**Required work**
Make an exact copy of every entry below, with the pictures left out.

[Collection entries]
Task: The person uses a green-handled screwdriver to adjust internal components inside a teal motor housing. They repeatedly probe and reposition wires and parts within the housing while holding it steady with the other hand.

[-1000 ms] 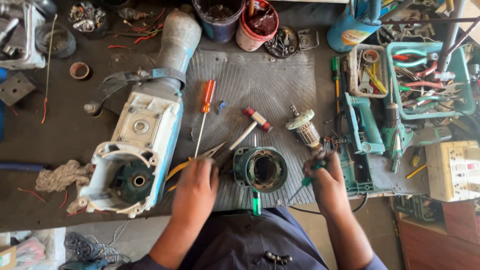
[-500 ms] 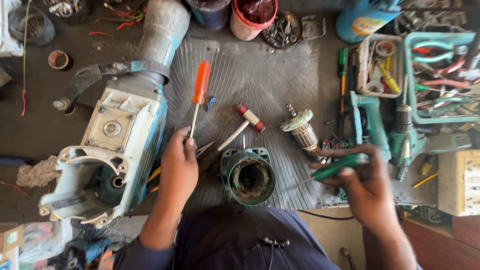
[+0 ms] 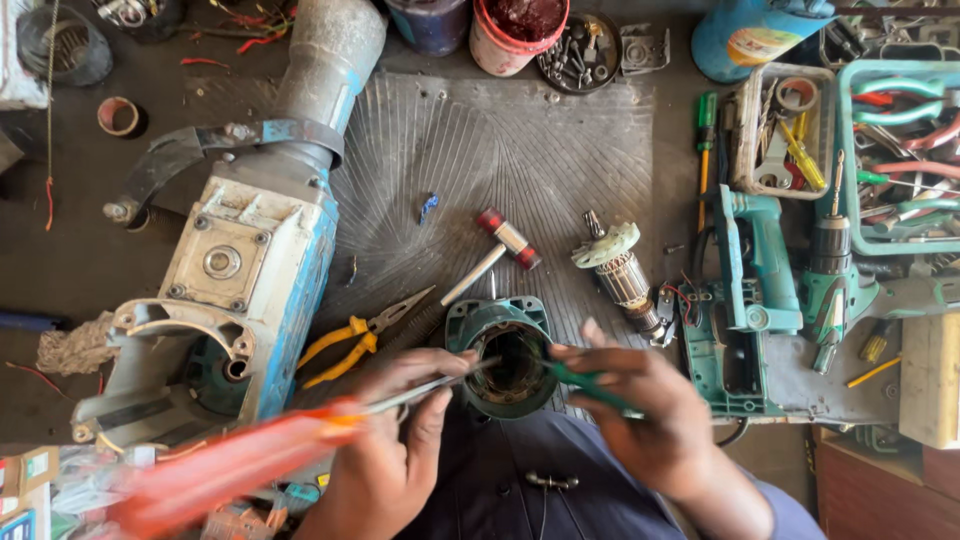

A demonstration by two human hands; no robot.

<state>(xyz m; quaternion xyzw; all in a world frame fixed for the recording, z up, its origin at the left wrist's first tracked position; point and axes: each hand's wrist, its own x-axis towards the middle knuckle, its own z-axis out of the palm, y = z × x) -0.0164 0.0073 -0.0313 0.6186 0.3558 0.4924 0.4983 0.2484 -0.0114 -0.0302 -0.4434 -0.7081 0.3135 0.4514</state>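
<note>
Fingers [image 3: 420,385] of both hands grasp screwdrivers, orange-handled left, green-handled right, tips meeting inside the round green motor housing [image 3: 505,350]; steady, gentle prying seems best.

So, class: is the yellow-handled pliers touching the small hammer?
Apart. The head view shows bare ribbed mat between the pliers tips and the hammer handle's lower end.
</note>
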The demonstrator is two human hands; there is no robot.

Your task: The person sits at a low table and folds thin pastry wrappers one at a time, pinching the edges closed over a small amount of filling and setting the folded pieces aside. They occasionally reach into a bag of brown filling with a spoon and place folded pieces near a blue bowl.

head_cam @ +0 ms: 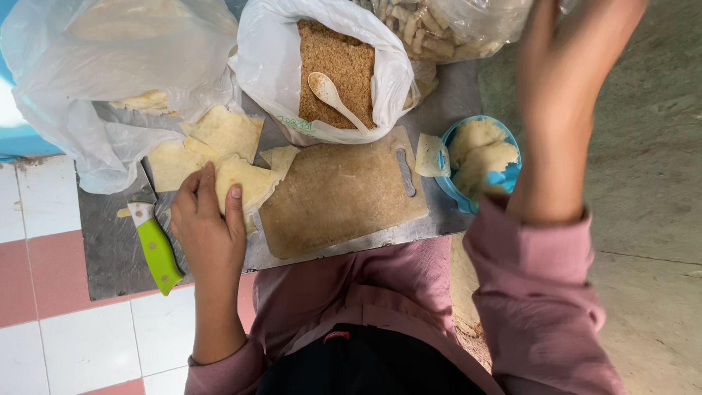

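— Where are the dough sheets [238,175]?
— Under the left hand [208,227] — its fingers [235,208] lie flat and loose on the pale, thin, ragged-edged squares, pressing, not clenched, beside the wooden cutting board [340,194].
— And the right hand [563,80]?
— Raised near a clear bag of pasta pieces [446,29]; its grip I cannot tell.

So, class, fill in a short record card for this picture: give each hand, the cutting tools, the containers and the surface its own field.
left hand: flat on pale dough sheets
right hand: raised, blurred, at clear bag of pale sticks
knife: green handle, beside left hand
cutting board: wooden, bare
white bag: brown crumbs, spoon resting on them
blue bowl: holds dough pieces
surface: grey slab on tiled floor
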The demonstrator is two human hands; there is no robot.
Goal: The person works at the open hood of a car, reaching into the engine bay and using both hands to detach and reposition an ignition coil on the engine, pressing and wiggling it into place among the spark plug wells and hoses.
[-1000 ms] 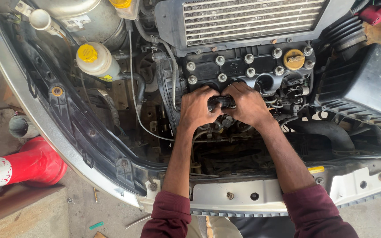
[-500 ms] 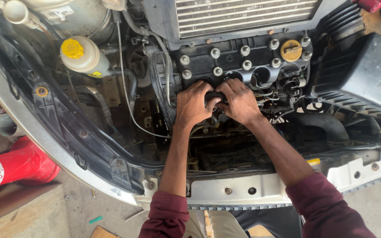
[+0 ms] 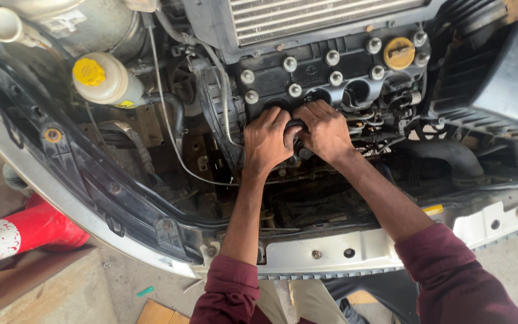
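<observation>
Both arms stretched forward and down, converging to a narrow V. Maroon sleeves pushed back above the elbows, forearms bare. Left forearm running almost straight up the view, wrist in line with it; left hand (image 3: 266, 141) back-side up, knuckles raised, fingers (image 3: 278, 118) curled downward and closed, thumb side toward the other hand. Right forearm slanting in from the lower right, wrist bent slightly inward; right hand (image 3: 326, 131) also back-side up, fingers (image 3: 310, 111) bent over and clenched. Hands pressed close, side by side, touching at the inner knuckles. Fingertips tucked under, out of sight.
</observation>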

**Answer section**
Task: The person uses a green-handled screwdriver to adjust internal components inside a teal motor housing. They repeatedly probe and reposition wires and parts within the housing while holding it steady with the other hand.

[-1000 ms] 
[-500 ms] 
[+0 ms] 

A demonstration by two human hands; no robot.

<state>(xyz m; quaternion xyzw; all in a world frame fixed for the recording, z up, its origin at the left wrist's first tracked position; point and axes: each hand's wrist, its own x-axis towards the middle knuckle, its own z-axis out of the palm, y = z × x) -0.0164 0.0073 -0.0313 0.6186 0.3558 0.4924 0.4983 0.2484 -0.0114 -0.0302 -0.4434 -0.7081 0.3135 0.4514</state>
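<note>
Fingers [image 3: 420,385] of both hands grasp screwdrivers, orange-handled left, green-handled right, tips meeting inside the round green motor housing [image 3: 505,350]; steady, gentle prying seems best.

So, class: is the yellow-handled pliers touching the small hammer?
Apart. The head view shows bare ribbed mat between the pliers tips and the hammer handle's lower end.
</note>
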The demonstrator is two human hands; there is no robot.

Your task: The person sits at a low table and folds thin pastry wrappers one at a time, pinching the edges closed over a small amount of filling and setting the folded pieces aside. They occasionally reach into a bag of brown filling with a spoon and place folded pieces near a blue bowl.

head_cam @ +0 ms: 

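— Where are the dough sheets [238,175]?
— Under the left hand [208,227] — its fingers [235,208] lie flat and loose on the pale, thin, ragged-edged squares, pressing, not clenched, beside the wooden cutting board [340,194].
— And the right hand [563,80]?
— Raised near a clear bag of pasta pieces [446,29]; its grip I cannot tell.

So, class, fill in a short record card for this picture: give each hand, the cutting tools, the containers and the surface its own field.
left hand: flat on pale dough sheets
right hand: raised, blurred, at clear bag of pale sticks
knife: green handle, beside left hand
cutting board: wooden, bare
white bag: brown crumbs, spoon resting on them
blue bowl: holds dough pieces
surface: grey slab on tiled floor
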The demonstrator is two human hands; there is no robot.
Goal: The person works at the open hood of a car, reaching into the engine bay and using both hands to detach and reposition an ignition coil on the engine, pressing and wiggling it into place among the spark plug wells and hoses.
[-1000 ms] 
[-500 ms] 
[+0 ms] 
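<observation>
Both arms stretched forward and down, converging to a narrow V. Maroon sleeves pushed back above the elbows, forearms bare. Left forearm running almost straight up the view, wrist in line with it; left hand (image 3: 266, 141) back-side up, knuckles raised, fingers (image 3: 278, 118) curled downward and closed, thumb side toward the other hand. Right forearm slanting in from the lower right, wrist bent slightly inward; right hand (image 3: 326, 131) also back-side up, fingers (image 3: 310, 111) bent over and clenched. Hands pressed close, side by side, touching at the inner knuckles. Fingertips tucked under, out of sight.
</observation>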

This finishes the output for the exercise.